Rina parked her car and quickly applied one more coat of lipstick before getting out. True, it was only a PTA committee get-together, but that didn’t excuse her from looking her best. Especially since she had an image to project.

Rina Levitan, star.

She smiled to herself as she walked up the steps of the home of Esti Stern, head of the Parents Association of Bais Yaakov Bnos Hinda. Esti had called her in a panic last night, begging her to come to their planning meeting for the annual pre-Shavuos fundraiser tea.

“I know you must be so busy,” Esti had said breathlessly. (Was she breathless at the thought of how busy Rina must be, or was that just her natural way of speaking?) “But we’re desperate, our committee’s falling apart, and we so badly need your creative touch.”

Of course, Rina had graciously agreed. Twelve years ago, when Rina had first joined the parent body of Bnos Hinda — after she’d moved to the neighborhood, newly remarried, with a four-year-old from her first marriage in need of a preschool and in desperate need of a fresh start — she’d reached out to the PTA and offered to get involved.
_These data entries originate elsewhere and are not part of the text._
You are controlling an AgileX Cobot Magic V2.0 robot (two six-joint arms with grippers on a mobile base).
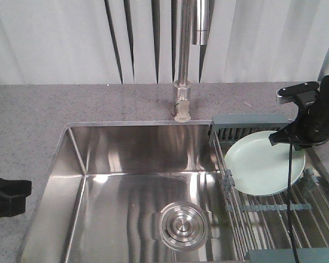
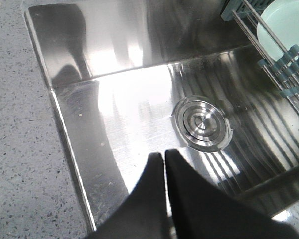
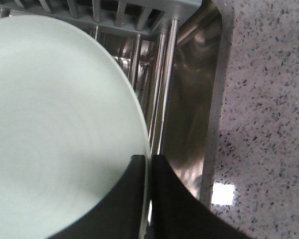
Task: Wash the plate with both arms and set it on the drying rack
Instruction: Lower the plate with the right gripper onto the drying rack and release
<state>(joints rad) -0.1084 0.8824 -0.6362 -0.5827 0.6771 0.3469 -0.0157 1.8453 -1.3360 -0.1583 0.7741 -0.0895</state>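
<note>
Right claw holds a green plate by its rim over the drying rack beside a steel sink.

A speckled grey desk point(image 1: 71, 109) surrounds a steel sink point(image 1: 126, 159), with a tap point(image 1: 182, 82) at the far edge and a round drain point(image 1: 183, 224) in the basin floor. Across the sink's right end lies the rack point(image 1: 263, 211), thin metal bars with grey-blue end pieces, so water can fall into the basin. The plate point(image 1: 266, 164) sits tilted on the rack's far part, its right edge raised. The right claw point(image 3: 148, 199) is clamped on that right rim, one finger on each face, which seems to be what keeps the plate tilted rather than flat; it looks close to being set down. The left claw point(image 2: 164, 169) hangs over the sink's near left side, fingers together and holding nothing, clear of the rack.
</note>
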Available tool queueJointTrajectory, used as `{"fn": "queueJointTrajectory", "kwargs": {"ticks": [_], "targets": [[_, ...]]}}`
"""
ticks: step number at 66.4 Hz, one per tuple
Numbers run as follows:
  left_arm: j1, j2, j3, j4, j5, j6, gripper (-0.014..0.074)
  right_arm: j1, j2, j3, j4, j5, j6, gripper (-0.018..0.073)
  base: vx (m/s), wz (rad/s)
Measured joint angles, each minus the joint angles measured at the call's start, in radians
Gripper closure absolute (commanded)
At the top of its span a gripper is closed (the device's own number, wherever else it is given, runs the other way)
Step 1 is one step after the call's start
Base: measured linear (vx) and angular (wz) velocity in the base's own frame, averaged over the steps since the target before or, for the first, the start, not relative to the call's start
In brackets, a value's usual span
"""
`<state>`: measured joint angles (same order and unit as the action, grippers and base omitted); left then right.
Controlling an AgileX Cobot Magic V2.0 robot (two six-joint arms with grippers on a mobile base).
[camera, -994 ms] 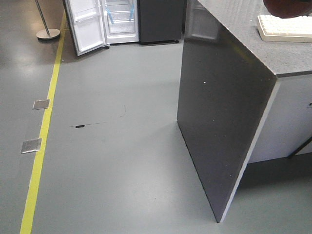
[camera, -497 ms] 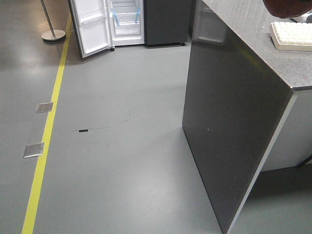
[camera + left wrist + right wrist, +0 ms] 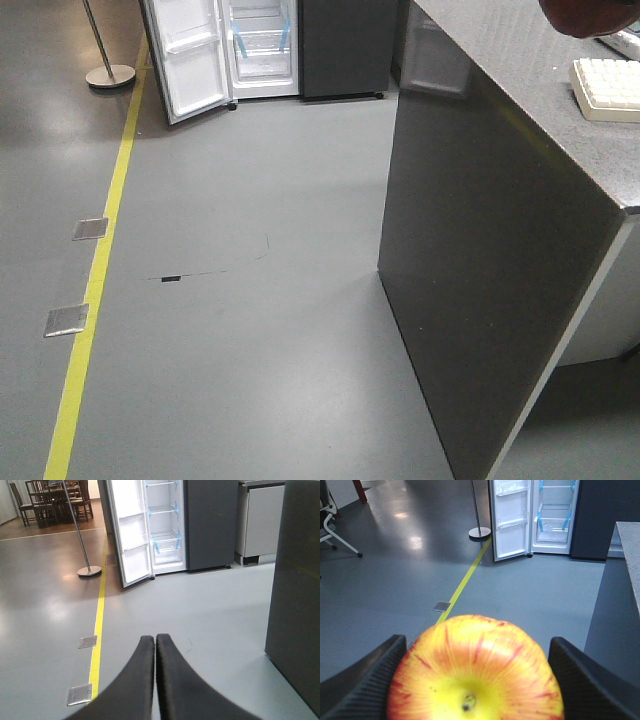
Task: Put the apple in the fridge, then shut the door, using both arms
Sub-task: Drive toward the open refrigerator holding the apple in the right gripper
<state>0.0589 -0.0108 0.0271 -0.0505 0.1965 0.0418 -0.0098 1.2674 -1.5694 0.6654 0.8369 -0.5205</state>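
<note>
The apple (image 3: 475,670), red-streaked with a yellow patch round its stem, fills the bottom of the right wrist view. My right gripper (image 3: 476,642) is shut on it, one ribbed finger on each side. A dark red edge of the apple (image 3: 590,14) shows at the top right of the front view. The fridge (image 3: 262,50) stands far ahead across the floor, its white inside and blue tape showing. Its door (image 3: 190,55) hangs open to the left. My left gripper (image 3: 155,639) is shut on nothing, pointing toward the fridge (image 3: 165,525).
A tall grey stone-topped counter (image 3: 500,200) stands close on the right with a white keyboard (image 3: 610,88) on it. A yellow floor line (image 3: 100,270), two metal floor plates (image 3: 90,228) and a pole stand (image 3: 108,72) lie to the left. Chairs (image 3: 50,500) stand far left.
The front view has shifted: the counter and keyboard slid rightward in the picture and the fridge moved slightly right. The apple's edge stays at the top right.
</note>
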Motion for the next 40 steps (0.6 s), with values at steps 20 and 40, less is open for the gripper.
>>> {"fn": "queueJointTrajectory", "kwargs": {"ticks": [20, 40], "targets": [[0.000, 0.000, 0.000, 0.000, 0.000, 0.000, 0.0604, 0.000, 0.000, 0.000, 0.000, 0.000, 0.000, 0.0419, 0.10, 0.02], [0.000, 0.000, 0.000, 0.000, 0.000, 0.000, 0.0604, 0.000, 0.000, 0.000, 0.000, 0.000, 0.000, 0.0419, 0.10, 0.04]]}}
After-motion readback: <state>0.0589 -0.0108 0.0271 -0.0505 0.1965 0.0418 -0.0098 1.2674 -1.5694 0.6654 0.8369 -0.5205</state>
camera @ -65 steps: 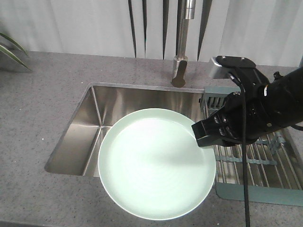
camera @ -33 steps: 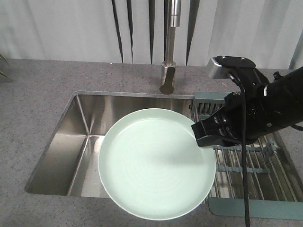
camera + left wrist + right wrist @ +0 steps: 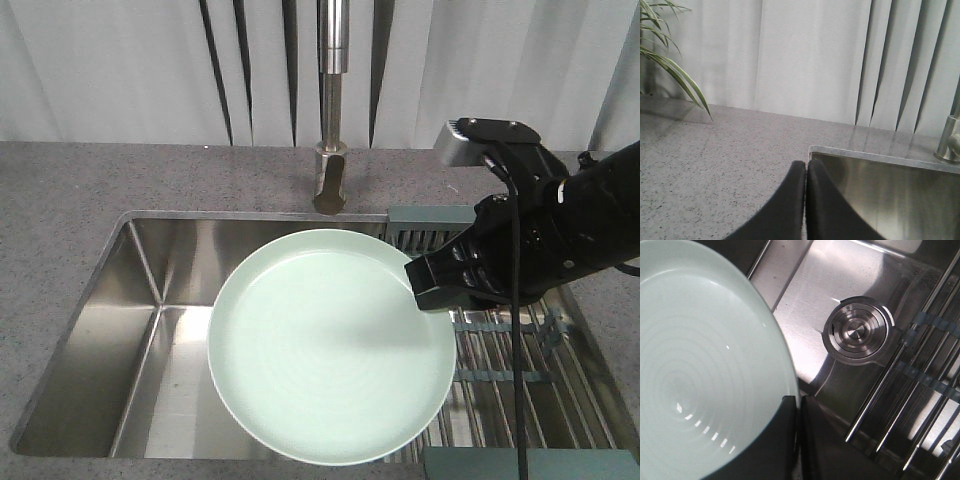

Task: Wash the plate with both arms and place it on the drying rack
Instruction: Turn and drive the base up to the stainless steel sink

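Right tool (image 3: 425,285) pinched on right rim of plate (image 3: 320,345) — plate held over sink (image 3: 150,300), extending leftward from tool. Left tool (image 3: 805,200) closed, empty, above bench (image 3: 700,150) at sink's left corner. Drying rack (image 3: 520,345) just right, beneath right arm (image 3: 590,220).

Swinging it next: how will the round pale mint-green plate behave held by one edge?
The round pale mint-green plate shows no droop, so it is probably stiff. Pinched only at its rim by the right gripper, it may pivot. Glints on its face suggest a slick glaze; it could slip.
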Motion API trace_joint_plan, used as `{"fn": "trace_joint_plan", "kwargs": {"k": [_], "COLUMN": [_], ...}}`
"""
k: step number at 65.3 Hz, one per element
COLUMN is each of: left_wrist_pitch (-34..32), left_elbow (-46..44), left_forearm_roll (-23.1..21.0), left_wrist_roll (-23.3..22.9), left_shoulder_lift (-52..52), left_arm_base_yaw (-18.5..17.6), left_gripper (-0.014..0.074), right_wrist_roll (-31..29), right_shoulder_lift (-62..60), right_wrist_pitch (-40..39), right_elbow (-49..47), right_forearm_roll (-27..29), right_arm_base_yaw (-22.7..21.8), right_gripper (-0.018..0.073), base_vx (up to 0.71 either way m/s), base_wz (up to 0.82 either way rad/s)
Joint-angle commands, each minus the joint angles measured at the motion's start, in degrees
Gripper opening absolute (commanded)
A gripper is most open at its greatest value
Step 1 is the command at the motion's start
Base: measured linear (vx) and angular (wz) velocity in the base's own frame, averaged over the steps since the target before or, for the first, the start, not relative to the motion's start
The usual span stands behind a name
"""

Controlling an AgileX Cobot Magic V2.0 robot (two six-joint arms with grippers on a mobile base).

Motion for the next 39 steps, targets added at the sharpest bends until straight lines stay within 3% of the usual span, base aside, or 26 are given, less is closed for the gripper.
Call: {"fn": "trace_joint_plan", "kwargs": {"k": [1, 39], "left_wrist_pitch": [-4.1, -4.1], "left_elbow": [-1.5, -1.5], "left_forearm_roll": [-0.1, -0.1], "left_wrist_roll": [-0.4, -0.4], "left_shoulder_lift": [-0.8, -0.8], "left_arm_base_yaw": [-0.4, -0.4], "left_gripper": [-0.0007, -0.0007], "right_wrist_roll": [-0.4, -0.4], "right_shoulder_lift": [-1.8, -1.8], "right_wrist_pitch": [-2.0, -2.0], "right_elbow": [-1.3, -1.3], "right_forearm_roll": [1.6, 1.6], "right_arm_base_yaw": [-0.1, -0.1], "right_gripper": [-0.0004, -0.0004], "base_vx": [0.05, 0.03], "base_wz": [-0.06, -0.06]}}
But, she’d soon discovered, they were a cliquey little bunch, who liked to do things their own way.

What can you do? they’d asked her doubtfully, and to Rina’s modest assertion that she could sing, act, decorate, and plan events, they’d responded by giving her a two-page list of phone numbers she should call to sell tickets for their Chinese auction. Rina had made the calls, but had resolved in the future to only offer her talents where they were wanted.

That was all water under the bridge, she thought, as she raised a bejeweled hand to ring the bell.

“Rina! Thank you, thank you, it means the world to us that you came!” Esti was once again breathless. Her natural way of speaking, Rina decided. She was led inside to the living room, where five other women were busily talking. She could guess their topic by the gleam in their eyes, confirmed when one woman cried out, “But he only wants someone who’s under 30 and never been married, and she’s already 30 and has a broken engagement, does that count?”

The other four women suddenly noticed Rina. An awkward silence fell over the group. Rina swung her long sheitel over her shoulder and sat down, trying to look unconcerned. Did these women think they weren’t allowed to speak about older shidduchim in front of her? And for heaven’s sake, what did a girl with a broken engagement have to do with her, anyway?

She smiled at the blushing faces around her. “How are you, ladies?”

And immediately they began to babble. “You were fabulous at the show the other night!”

“We couldn’t stop talking about it!”

“Where do you get all that talent from?”

Rina furrowed her eyebrows. Not that she didn’t enjoy the compliments, but it was too obvious an effort to cover up for their discomfort. Brushing aside a twinge of annoyance — why, after 12 years, was she still carrying around the taint of divorce? — she said brightly, “So, tell me, what’s happening with the Shavuos tea?”

“Nothing, absolutely nothing,” Esti said, as she hurried into the room with a platter of biscotti. “Malki had some little idea about flower arranging—”

“Not a little idea,” Malki grumbled.

“And Leah thought cheesecake tasting wouldn’t be that overdone, but Tova said—”

“Like three decades overdone,” Tova muttered.